**Task description:** Leave out every picture and set down, exactly, the lines below from the one holding "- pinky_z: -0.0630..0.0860" up to and including the one holding "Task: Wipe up".

**Data shown:**
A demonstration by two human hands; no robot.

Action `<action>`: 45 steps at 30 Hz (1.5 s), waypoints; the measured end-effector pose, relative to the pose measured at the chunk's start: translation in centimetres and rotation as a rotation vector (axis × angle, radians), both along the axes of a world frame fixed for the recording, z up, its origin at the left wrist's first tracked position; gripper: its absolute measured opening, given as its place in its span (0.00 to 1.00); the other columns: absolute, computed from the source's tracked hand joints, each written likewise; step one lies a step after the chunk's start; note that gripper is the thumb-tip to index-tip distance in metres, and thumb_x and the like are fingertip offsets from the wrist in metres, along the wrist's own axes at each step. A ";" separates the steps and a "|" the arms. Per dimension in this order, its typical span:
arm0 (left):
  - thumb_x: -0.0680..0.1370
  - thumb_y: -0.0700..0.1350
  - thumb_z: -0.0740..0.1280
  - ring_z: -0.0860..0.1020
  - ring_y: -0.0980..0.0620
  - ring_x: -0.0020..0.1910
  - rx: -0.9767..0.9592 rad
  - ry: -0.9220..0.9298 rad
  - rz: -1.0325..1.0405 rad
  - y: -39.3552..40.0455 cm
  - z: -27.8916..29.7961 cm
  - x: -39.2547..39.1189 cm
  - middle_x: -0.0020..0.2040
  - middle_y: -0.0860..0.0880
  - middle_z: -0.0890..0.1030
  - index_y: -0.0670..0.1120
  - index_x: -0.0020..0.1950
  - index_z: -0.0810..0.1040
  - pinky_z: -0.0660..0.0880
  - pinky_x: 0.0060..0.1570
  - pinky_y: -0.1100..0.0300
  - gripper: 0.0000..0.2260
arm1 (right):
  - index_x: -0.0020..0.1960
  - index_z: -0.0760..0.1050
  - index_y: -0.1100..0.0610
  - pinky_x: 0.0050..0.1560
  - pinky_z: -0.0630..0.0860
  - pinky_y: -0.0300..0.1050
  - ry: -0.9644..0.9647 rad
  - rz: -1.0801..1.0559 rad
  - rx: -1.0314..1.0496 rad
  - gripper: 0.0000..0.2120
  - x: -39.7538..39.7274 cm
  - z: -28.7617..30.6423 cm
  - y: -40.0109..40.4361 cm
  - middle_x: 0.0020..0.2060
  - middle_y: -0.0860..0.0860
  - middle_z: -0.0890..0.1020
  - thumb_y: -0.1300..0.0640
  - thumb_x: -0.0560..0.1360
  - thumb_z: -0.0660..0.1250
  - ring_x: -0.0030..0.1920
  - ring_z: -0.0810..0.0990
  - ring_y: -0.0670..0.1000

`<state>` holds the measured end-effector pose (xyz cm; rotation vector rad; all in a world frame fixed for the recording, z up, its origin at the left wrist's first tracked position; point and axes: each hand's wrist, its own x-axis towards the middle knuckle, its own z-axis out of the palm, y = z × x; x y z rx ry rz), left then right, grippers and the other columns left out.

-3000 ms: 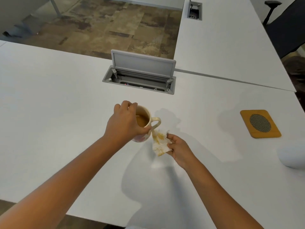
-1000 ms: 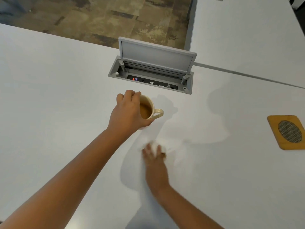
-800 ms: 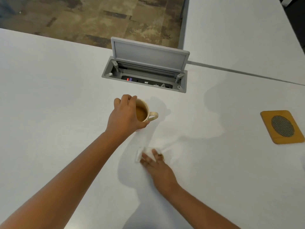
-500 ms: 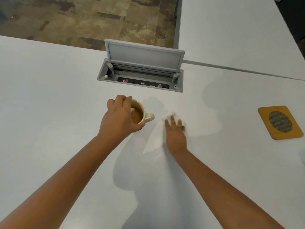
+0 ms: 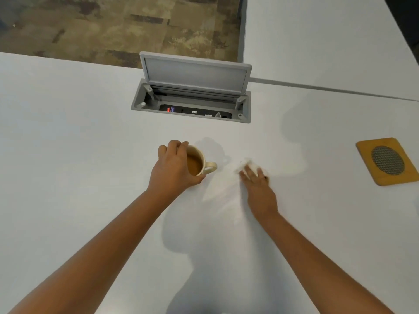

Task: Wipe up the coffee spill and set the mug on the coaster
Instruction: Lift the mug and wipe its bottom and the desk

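Note:
A cream mug [image 5: 199, 163] with coffee in it stands on the white table [image 5: 68, 155], handle pointing right. My left hand [image 5: 173, 168] grips it from the left side over the rim. Just right of the mug, my right hand [image 5: 257, 186] presses flat on a crumpled white tissue [image 5: 248, 162], which shows only at my blurred fingertips. A square wooden coaster [image 5: 385, 160] with a dark mesh disc lies far right, with nothing on it. No brown spill shows on the table around the tissue.
A grey cable box [image 5: 192, 103] with its lid raised sits in the table behind the mug. A seam [image 5: 328, 88] joins a second white table at the back right. Carpeted floor lies beyond the far edge.
My right hand has swept the tissue over the table, from in front of the mug out to its right side. My left hand has kept hold of the mug in place.

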<state>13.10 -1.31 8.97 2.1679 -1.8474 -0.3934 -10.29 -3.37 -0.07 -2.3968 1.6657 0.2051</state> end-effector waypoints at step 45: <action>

**Result below:**
  - pinky_z: -0.0630..0.0860
  - pinky_y: -0.0300..0.1050
  - ry: -0.9644..0.9647 rad
  - rz: -1.0801..1.0559 rad
  - rx: -1.0314..1.0496 rad
  - gripper: 0.0000..0.2120
  - x: -39.7538..39.7274 cm
  - z: -28.7617..30.6423 cm
  - y: -40.0109..40.4361 cm
  - middle_x: 0.0020..0.2060
  - middle_y: -0.0860..0.0860
  - middle_z: -0.0890..0.1020
  - thumb_y: -0.1300..0.0640
  - thumb_x: -0.0560..0.1360
  - thumb_z: -0.0660..0.1250
  - ring_x: -0.0030..0.1920
  - ring_z: -0.0810..0.0990
  - ring_y: -0.0670..0.1000

`<state>` holds the measured end-effector pose (xyz cm; rotation vector rad; all in a world frame fixed for the recording, z up, its origin at the left wrist's first tracked position; point and axes: each hand's wrist, its own x-axis towards the middle knuckle, its own z-axis out of the palm, y = z × x; x y z rx ry rz), left then right, grippers and the other columns left out.

-3000 ms: 
-1000 ms: 
-800 ms: 
-500 ms: 
+0 ms: 

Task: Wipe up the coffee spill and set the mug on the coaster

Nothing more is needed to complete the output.